Her black hair formed a halo around her head. One could see that the roots were a mousy brown, streaked with gray. There was no color to the skin under the makeup, so it appeared she had some bizarre, surreal mask of death painted on her face. Her mouth with its red lips was open and a drooling tongue was laid out and to the side. Saliva ran down her chin. The eyes were wide open, but each pointed outward in a grotesque parody of the human face. To top it all off, there was a small hand axe sticking out of her forehead at a forty-five degree angle. Rivulets of blood and brains ran down and around her head. It was almost—but not quite—as red as her toe and fingernail polish.
By now, I was in a state of stunned panic.
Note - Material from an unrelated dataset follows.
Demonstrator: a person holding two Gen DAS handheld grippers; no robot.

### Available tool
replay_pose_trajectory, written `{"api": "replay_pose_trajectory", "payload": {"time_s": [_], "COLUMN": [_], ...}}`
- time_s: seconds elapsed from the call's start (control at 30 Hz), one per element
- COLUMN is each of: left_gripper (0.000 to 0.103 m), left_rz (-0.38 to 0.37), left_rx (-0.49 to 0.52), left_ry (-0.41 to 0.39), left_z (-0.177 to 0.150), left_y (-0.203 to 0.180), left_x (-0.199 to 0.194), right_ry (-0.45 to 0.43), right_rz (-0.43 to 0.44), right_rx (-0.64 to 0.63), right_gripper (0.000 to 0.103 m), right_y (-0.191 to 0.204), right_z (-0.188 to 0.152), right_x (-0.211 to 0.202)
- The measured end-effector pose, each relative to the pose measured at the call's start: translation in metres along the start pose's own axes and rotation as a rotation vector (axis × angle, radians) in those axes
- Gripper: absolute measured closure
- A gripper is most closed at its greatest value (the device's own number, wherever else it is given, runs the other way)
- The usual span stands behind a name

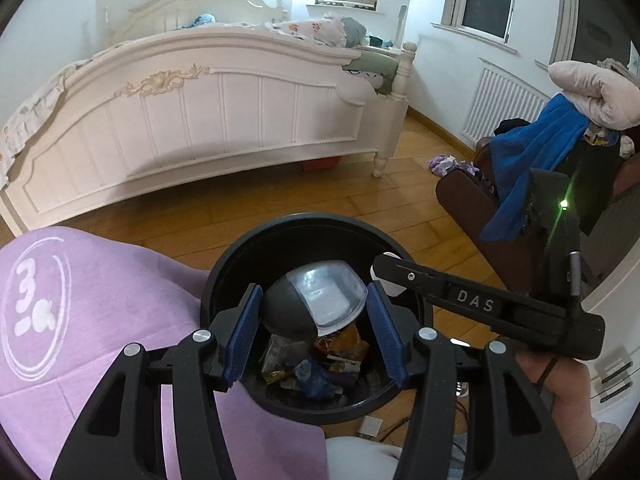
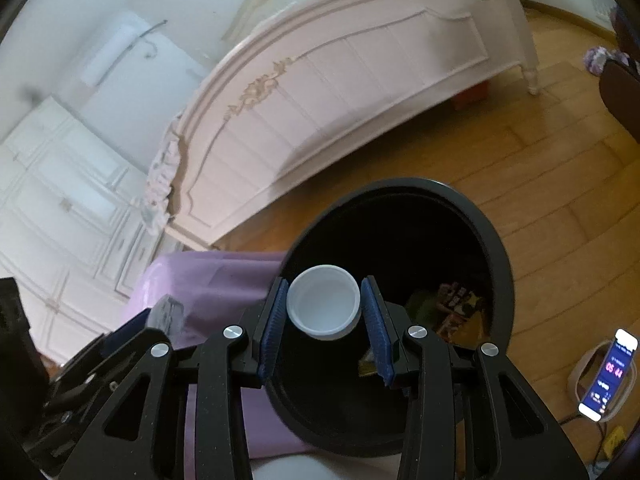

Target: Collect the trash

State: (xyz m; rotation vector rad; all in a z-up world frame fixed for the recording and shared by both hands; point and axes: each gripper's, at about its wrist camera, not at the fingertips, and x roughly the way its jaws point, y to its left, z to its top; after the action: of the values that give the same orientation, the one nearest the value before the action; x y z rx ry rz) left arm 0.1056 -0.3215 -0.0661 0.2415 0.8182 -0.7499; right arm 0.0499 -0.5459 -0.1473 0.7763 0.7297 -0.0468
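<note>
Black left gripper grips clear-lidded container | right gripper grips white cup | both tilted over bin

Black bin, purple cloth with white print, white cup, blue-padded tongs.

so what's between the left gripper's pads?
A dark container with a clear lid sits between the left gripper pads, over the bin. Left wrist view.
</note>
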Motion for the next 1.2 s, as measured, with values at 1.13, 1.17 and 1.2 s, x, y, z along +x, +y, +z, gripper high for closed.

The site and smell had caused the bile to rise to the back of my throat. I was close to throwing up. I should have turned tail and got the hell out of there right then—that’s what Ernie told me later—but for some damn reason, call it morbid curiosity, I decided to give the rest of the house a quick search. Rest assured, I had every intention of getting the hell out of there as soon as I looked around.
Gingerly, I made my way around the body, being careful not to step in the blood or shit that lay spreading on the floor. I made my way down the short hall. At the end of it was the bedroom and to my right was the bath. I stuck my head in the bathroom to look.
Nothing. Quickly, I made my way into the bedroom.
At first, I just glanced in and was about to turn around and begin my hasty exit, when I heard a faint rustle coming from the other side of the bed. Slowly, I walked in, went around the bed, and there I saw him, Sonny Slatterson, naked, curled up in the fetal position on the floor. Around his left arm was tied a rubber tube, and a syringe was sticking out his forearm. He was unconscious, pale as a ghost and lying in his own vomit. He was alive, but wouldn’t be for long unless someone did something.
The bastard had OD’d.
Ernie tells me to this day I should have gotten the hell out of there and let the punk die, considering the hell I eventually was going to go through, but it wasn’t in me. I took one look at Sonny Slatterson and realized that there was a damn good possibility that his Dad might pay me a bonus for saving his son’s life. So, I decided to stay and see what I could do to keep him alive.
The first thing I did was to grab him by the legs and drag him to the bathroom. Somehow, I managed to get him in the tub and turn on the cold water. I don’t know if this did him any good, but I always saw them do it on TV, so I gave it a shot.
After making sure he wouldn’t drown, I held my nose and walked back into the den to call for help. Trying not to look at—and smell—the corpse in the middle of the room, I made a quick call to the operator and told her to get an ambulance out here right away.
After I made the call, I went back to the bathroom and watched over Sonny. Every now and then, I’d slap him hard on the face to see if he’d react. It was like hitting a dead fish. On the plus side, he was still breathing, so I felt that as long as help arrived soon, he'd hopefully live. I don’t know how long I stood there looking at him in the tub, but it seemed like forever.
Finally, I heard a siren outside the house, and I started yelling for them to come in, that the patient was in the bathroom and not to worry about the dead body in the den. I know it sounds stupid now, but it made sense then.
I gave Sonny one more slap on the face, just in case, and turned to go meet the emergency personnel. I’d just walked outside of the bathroom when I heard the unmistakable sound of a revolver hammer clicking into the cocked position. I slowly turned to my right and found myself staring down the barrel of .357 magnum. Holding it was a man near who had the look of death in his eyes.
He was a little older and bigger than me, was dressed in a dark suit like me but his revolver wasn't shiny.
It was "painted" a cold, dead dark blue.